◆ BRIEF ◆
If a line appears in the data below, it must appear in your answer exactly as given.

---------- SUPPLIED MATERIAL

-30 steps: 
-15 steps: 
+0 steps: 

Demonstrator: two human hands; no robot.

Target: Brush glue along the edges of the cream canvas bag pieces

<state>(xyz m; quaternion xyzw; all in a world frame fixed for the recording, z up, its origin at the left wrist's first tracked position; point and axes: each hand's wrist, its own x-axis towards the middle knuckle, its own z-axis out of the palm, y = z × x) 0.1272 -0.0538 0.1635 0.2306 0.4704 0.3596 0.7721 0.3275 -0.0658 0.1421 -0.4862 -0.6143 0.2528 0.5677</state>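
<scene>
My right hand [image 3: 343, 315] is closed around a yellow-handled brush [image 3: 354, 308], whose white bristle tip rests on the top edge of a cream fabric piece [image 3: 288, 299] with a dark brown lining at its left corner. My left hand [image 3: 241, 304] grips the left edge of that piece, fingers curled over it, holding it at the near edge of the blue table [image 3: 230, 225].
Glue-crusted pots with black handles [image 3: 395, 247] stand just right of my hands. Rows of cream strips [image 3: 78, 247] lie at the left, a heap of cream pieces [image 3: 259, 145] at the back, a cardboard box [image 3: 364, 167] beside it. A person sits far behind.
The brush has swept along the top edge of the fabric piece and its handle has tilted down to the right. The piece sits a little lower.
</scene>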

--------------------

◆ EXPECTED ANSWER ◆
-30 steps: 
-15 steps: 
+0 steps: 

Demonstrator: two human hands; no robot.

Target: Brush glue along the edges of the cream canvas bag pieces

<state>(xyz m; quaternion xyzw; all in a world frame fixed for the recording, z up, its origin at the left wrist's first tracked position; point and axes: each hand's wrist, its own x-axis towards the middle knuckle, its own z-axis out of the palm, y = z × x) 0.1272 -0.0538 0.1635 0.2306 0.4704 0.3596 0.7721 0.3275 -0.0658 0.1421 -0.4862 -0.6143 0.2528 0.5677</state>
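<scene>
My right hand [image 3: 343, 315] is closed around a yellow-handled brush [image 3: 354, 308], whose white bristle tip rests on the top edge of a cream fabric piece [image 3: 288, 299] with a dark brown lining at its left corner. My left hand [image 3: 241, 304] grips the left edge of that piece, fingers curled over it, holding it at the near edge of the blue table [image 3: 230, 225].
Glue-crusted pots with black handles [image 3: 395, 247] stand just right of my hands. Rows of cream strips [image 3: 78, 247] lie at the left, a heap of cream pieces [image 3: 259, 145] at the back, a cardboard box [image 3: 364, 167] beside it. A person sits far behind.
The brush has swept along the top edge of the fabric piece and its handle has tilted down to the right. The piece sits a little lower.
</scene>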

The response is finished, and the exercise is complete.